GCP Worker Infrastructure

This guide covers the infrastructure components that run in your GCP project as part of an EZ-CDC deployment.

Components Overview

EZ-CDC provisions the following resources in your GCP project:

Resource	Type	Purpose
Instance Template	`google_compute_instance_template`	Defines worker VM configuration
Managed Instance Group	`google_compute_region_instance_group_manager`	Regional HA, auto-healing
Autoscaler	`google_compute_region_autoscaler`	CPU-based scaling
Health Check	`google_compute_health_check`	TCP check on port 50051
Firewall Rules	`google_compute_firewall`	Egress-only security model
Service Account	`google_service_account`	Worker identity and permissions
Cloud NAT	`google_compute_router_nat`	Private egress (Cloud NAT mode only)

Instance Template

Shielded VM

All worker instances use Shielded VM with hardware-based security:

shielded_instance_config {
  enable_secure_boot          = true   # Verified boot chain
  enable_vtpm                 = true   # Virtual TPM for key storage
  enable_integrity_monitoring = true   # Runtime integrity verification
}

Instance Specifications

Setting	Value
Default machine type	`c2-standard-8` (8 vCPU, 32 GB RAM)
Boot disk	50 GB pd-ssd
Boot disk encryption	Google-managed (CMEK optional)
SSH access	Blocked (`block-project-ssh-keys = true`)
External IP	Ephemeral (Standard) or None (Cloud NAT)

Recommended Machine Types

Machine Type	vCPU	Memory	Recommended Jobs
e2-standard-4	4	16 GB	1-5
c2-standard-8	8	32 GB	5-15
c2-standard-16	16	64 GB	15-30

Resource Usage

Each dbmazz daemon uses approximately:

Resource	Usage
Memory	~5 MB
CPU	Less than 5% idle, 10-25% active
Disk	Minimal (logs only)

Managed Instance Group (MIG)

Workers run in a regional Managed Instance Group for high availability:

resource "google_compute_region_instance_group_manager" "workers" {
  name   = "ez-cdc-workers-{deployment-id}"
  region = "us-central1"

  # Distributes instances across zones in the region
  base_instance_name = "ez-cdc-wk-{deployment-id}"

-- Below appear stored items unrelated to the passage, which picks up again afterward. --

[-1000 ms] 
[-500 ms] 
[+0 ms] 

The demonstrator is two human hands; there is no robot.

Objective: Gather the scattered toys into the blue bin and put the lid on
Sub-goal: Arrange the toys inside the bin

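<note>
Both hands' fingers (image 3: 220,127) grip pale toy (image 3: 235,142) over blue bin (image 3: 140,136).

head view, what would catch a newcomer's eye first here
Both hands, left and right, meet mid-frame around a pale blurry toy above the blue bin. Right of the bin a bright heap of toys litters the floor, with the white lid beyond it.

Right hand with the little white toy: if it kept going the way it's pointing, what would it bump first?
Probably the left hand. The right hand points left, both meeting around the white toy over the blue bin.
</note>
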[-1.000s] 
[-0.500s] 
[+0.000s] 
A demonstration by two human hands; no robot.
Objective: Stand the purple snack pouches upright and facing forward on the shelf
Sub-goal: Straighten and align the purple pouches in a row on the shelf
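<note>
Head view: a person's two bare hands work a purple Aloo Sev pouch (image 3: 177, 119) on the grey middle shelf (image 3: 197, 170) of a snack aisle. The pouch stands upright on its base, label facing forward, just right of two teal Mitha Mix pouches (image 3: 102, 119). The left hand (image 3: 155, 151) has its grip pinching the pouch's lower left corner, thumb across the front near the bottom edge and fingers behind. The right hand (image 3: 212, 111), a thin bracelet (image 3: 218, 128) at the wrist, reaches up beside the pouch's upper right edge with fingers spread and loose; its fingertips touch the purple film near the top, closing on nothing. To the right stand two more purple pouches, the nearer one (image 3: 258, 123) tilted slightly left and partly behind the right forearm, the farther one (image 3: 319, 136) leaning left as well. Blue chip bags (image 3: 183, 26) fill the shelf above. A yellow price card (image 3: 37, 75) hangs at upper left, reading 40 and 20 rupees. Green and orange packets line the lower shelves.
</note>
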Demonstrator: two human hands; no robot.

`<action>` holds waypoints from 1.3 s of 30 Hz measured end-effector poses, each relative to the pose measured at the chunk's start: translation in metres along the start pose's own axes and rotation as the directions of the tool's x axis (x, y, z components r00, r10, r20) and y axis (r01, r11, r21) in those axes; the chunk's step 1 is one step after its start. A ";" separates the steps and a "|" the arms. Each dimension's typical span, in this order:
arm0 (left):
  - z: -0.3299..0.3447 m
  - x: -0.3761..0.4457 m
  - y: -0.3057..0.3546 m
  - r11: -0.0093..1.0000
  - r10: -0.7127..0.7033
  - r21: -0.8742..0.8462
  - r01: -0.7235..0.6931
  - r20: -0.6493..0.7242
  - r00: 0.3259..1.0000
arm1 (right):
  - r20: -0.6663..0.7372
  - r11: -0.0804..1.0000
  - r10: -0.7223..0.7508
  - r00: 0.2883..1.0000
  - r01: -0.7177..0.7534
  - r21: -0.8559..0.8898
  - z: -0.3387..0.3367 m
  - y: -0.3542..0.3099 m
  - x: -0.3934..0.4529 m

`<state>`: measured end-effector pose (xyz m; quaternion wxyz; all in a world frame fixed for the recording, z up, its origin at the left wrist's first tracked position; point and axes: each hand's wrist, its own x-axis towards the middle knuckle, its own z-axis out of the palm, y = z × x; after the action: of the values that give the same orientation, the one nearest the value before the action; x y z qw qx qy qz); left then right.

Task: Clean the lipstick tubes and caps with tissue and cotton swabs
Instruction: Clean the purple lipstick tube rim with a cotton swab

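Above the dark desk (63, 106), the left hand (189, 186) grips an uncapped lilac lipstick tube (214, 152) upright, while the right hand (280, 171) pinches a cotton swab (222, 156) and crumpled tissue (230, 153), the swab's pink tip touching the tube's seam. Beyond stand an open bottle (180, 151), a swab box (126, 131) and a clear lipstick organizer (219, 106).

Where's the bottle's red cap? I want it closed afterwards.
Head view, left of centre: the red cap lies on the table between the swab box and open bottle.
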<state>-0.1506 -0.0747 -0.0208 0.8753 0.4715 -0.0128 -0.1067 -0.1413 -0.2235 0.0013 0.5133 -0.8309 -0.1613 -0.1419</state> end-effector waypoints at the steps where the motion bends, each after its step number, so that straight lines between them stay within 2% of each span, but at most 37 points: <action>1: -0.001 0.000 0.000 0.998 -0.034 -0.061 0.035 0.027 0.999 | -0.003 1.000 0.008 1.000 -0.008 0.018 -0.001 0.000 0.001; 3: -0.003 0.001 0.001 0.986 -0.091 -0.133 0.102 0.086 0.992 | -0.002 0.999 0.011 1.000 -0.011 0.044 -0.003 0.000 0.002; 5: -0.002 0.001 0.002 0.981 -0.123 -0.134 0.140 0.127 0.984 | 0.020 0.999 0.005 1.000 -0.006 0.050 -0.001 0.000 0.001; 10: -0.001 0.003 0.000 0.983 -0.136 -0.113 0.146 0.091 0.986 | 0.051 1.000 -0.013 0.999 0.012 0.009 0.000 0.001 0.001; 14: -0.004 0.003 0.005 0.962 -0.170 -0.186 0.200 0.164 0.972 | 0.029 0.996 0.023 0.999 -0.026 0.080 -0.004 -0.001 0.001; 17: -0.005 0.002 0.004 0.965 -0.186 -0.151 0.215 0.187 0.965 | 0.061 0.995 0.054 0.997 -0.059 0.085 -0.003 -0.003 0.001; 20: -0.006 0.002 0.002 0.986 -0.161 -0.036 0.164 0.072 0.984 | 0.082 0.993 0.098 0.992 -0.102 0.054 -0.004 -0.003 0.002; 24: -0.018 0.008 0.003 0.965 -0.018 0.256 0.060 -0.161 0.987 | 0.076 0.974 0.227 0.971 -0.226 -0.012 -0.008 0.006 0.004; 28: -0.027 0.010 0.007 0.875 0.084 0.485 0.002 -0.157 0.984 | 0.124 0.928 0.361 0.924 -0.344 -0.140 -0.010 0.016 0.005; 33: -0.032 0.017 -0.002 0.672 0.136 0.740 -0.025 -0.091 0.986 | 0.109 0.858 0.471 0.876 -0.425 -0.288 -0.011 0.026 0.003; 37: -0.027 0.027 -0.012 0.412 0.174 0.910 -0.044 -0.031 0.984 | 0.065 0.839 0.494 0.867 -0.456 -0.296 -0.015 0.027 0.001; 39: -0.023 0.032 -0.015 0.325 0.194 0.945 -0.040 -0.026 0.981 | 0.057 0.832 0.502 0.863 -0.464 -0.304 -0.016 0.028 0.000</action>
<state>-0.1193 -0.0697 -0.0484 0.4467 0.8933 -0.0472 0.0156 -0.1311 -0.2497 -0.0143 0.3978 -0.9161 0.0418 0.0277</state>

  # Auto-healing: replace instances that fail health checks
  auto_healing_policies {
    health_check      = google_compute_health_check.worker.self_link
    initial_delay_sec = 300  # Wait 5 min for startup
  }

  # Rolling update: zero-downtime deployments
  update_policy {
    type                  = "PROACTIVE"
    minimal_action        = "REPLACE"
    max_surge_fixed       = 3
    max_unavailable_fixed = 0
  }
}

Key Features

Feature	Configuration	Description
Distribution	Regional (multi-zone)	Instances spread across AZs
Auto-healing	300s initial delay	Replaces unhealthy instances
Update policy	PROACTIVE + REPLACE	Rolling updates, zero downtime
Max surge	3	Up to 3 new instances during updates
Max unavailable	0	No capacity loss during updates

Autoscaler

CPU-based autoscaling keeps worker capacity matched to load:

resource "google_compute_region_autoscaler" "workers" {
  name   = "ez-cdc-as-{deployment-id}"
  target = google_compute_region_instance_group_manager.workers.self_link

  autoscaling_policy {
    min_replicas    = 2
    max_replicas    = 10
    cooldown_period = 120  # Prevent thrashing during CDC spikes

    cpu_utilization {
      target = 0.7  # Scale up at 70% CPU
    }
  }
}

Setting	Default	Description
Min replicas	2	Minimum workers (configurable)
Max replicas	10	Maximum workers (configurable)
CPU target	70%	Scale up threshold
Cooldown	120s	Stability period between scaling actions

Health Check

Workers are monitored via TCP health checks on the gRPC port:

resource "google_compute_health_check" "worker" {
  name = "ez-cdc-hc-{deployment-id}"

  check_interval_sec  = 30
  timeout_sec         = 10
  healthy_threshold   = 2   # 2 consecutive successes → healthy
  unhealthy_threshold = 3   # 3 consecutive failures → unhealthy

  tcp_health_check {
    port = 50051  # Worker gRPC port
  }
}

Unhealthy instances are automatically replaced by the MIG auto-healing policy.

Firewall Rules

EZ-CDC creates 7 firewall rules implementing a deny-all base with specific allows:

Ingress Rules

Rule	Priority	Source	Ports	Purpose
deny-all-ingress	1000	0.0.0.0/0	All	Block all inbound traffic
allow-health-check	900	130.211.0.0/22, 35.191.0.0/16	TCP 50051	Google health check probes

Egress Rules

Rule	Priority	Destination	Ports	Purpose
deny-all-egress	1100	0.0.0.0/0	All	Block all outbound (baseline)
allow-egress-https	900	0.0.0.0/0	TCP 443, 8443, 50051, 80	Control-plane, GCS, metrics
allow-egress-pg	900	0.0.0.0/0	TCP 5432	PostgreSQL sources
allow-egress-sr	900	0.0.0.0/0	TCP 9030, 8040	StarRocks sinks
allow-egress-dns	900	0.0.0.0/0	TCP/UDP 53	DNS resolution

Priority Model

GCP has an implied allow-all egress at priority 65535. The explicit deny-all-egress at priority 1100 ensures only the specific allow rules (priority 900) pass traffic.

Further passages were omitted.